Зачем ты, бедолага, связался с этой аппаратурой "два
магнитофона японских двухкассетных "Шарп" и радиола
"Грюндиг", ФРГ", как в заявлении именовал утраченное
гражданин Цуркан, что ты наварить на всем на этом
собирался, зачем обещал в Н-ск свезти и сдать надежным
людям?
Эх, если бы вот так, не лая ему в темечко, а под
рюмочку, стаканчик, да с шуточкой, да с прибауточкой, по
свойски, признался бы, наверно, Сима дядьке, рассказал бы, а
может быть, и показал бы, но нет, по-родственному в этот раз
не получалось и идиот несчастный лишь бормотал угрюмо:
— Не знал, не ведал, обманули…
В тот же вечер он, словно Тимур, герой и
бессребренник, юный друг милиции, с кривой улыбкой
перекошенным хлебалом, кнопку звонка у свежеокрашенного
косяка нажал и внес в прихожую огромную картонную
коробку из-под сигарет без фильтра "Прима".
— Вот, — сказал, глазами чистыми сияя, — взгляните.

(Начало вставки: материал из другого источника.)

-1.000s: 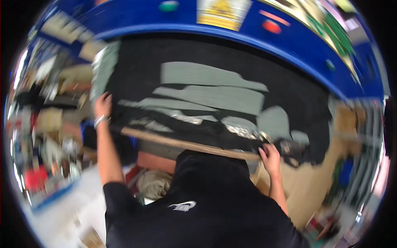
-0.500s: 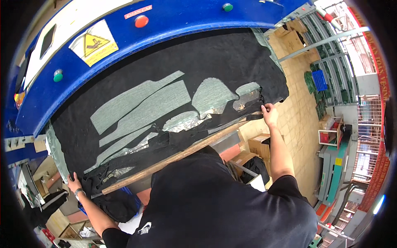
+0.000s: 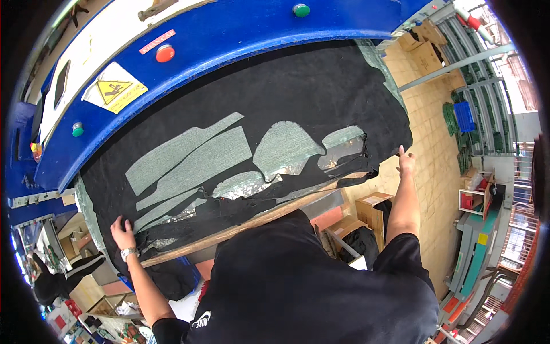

Тут
предлагают купить. Не ваше ли часом?
Не помогло.
— Под суд! В тюрьму! — сурово требовала
хранительница великих традиций, заветов нерушимых,
зверюга-бабка, председатель областного комитета ветеранов
войны и труда.
— В колонию особого режима.
Уже и следствие закончилось, и имя Симкино ни в
каких показаниях, ни в материалах не значилось, не
фигурировало, а комиссарша все лютовала, махала саблей и
орошала пузырящейся слюной неплодородные пространства
квартиры сына младшего Василия.
— Никакой ему пощады. Гниль вырвать с корнем.
Заразу растоптать в зародыше.
И опять, и вновь отец его, дубину, спас, вытащил,
короче, в армию отдал, пристроил в спортроту МВД.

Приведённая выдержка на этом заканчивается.